Tuesday, January 31, 2012

Cross Realm Raiding is a Go!

Saz, of World of Saz, has been kind enough to set up an enjin site for all the twitteratti and Bloggers who want to take advantage of the new cross realm raiding feature introduced in the recent patch.

You can find it here. I'm going to try and squeeze in a few raids if at all possible, and I'd love to see it flourish.

Fail of Deathwing

Yeah, my guild hates Madness of Deathwing. I've never seen so much vitriol reserved for an encounter we downed in five attempts the first time we tried it. For an encounter on normal mode, this amount of hate is truly unprecedented.
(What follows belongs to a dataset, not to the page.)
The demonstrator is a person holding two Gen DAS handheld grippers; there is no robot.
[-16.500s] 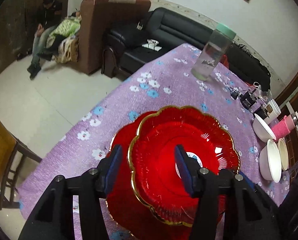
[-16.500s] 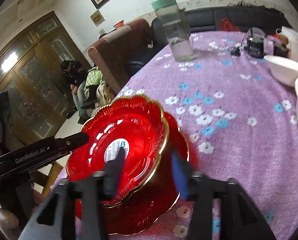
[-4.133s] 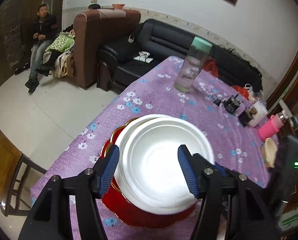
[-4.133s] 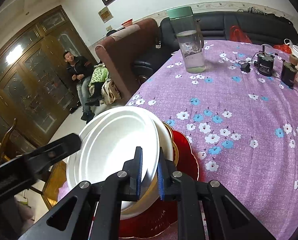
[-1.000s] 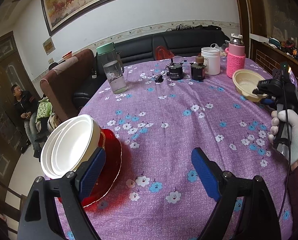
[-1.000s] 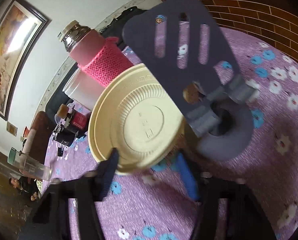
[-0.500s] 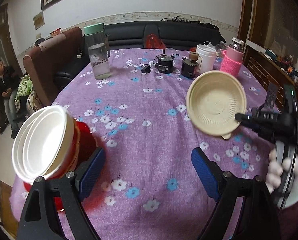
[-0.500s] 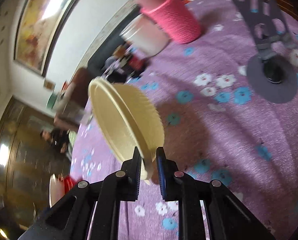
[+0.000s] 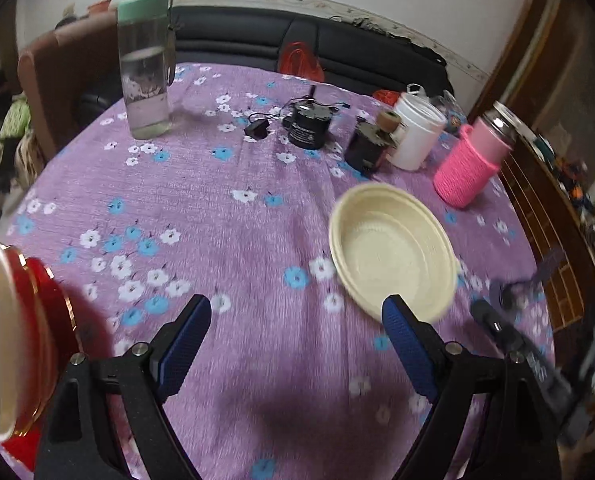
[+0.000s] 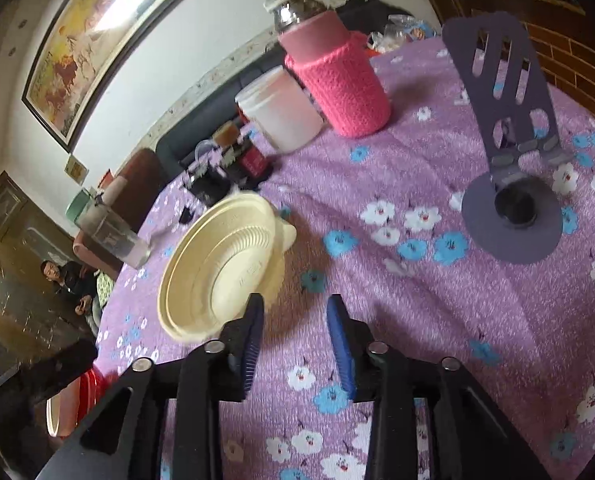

Personally, I'm kind of ambivalent towards it, but the fact that I've had to drag raiders kicking and screaming to finish the encounter has prompted me to take a hard look at what exactly creates such antipathy towards this particular encounter.

1: "It's a trash fight!"
Personally, I don't subscribe to this idea, that just because you're not crossing swords with your foe directly makes the encounter dull. I firmly believe that the finest end of tier boss this game has produced was Yogg-Saron, a fight which consisted of me doing nothing but tanking minions and tentacles. At the same time, having a static boss that can't change position does severely limit the perception of freedom in an encounter, and I can understand that idea.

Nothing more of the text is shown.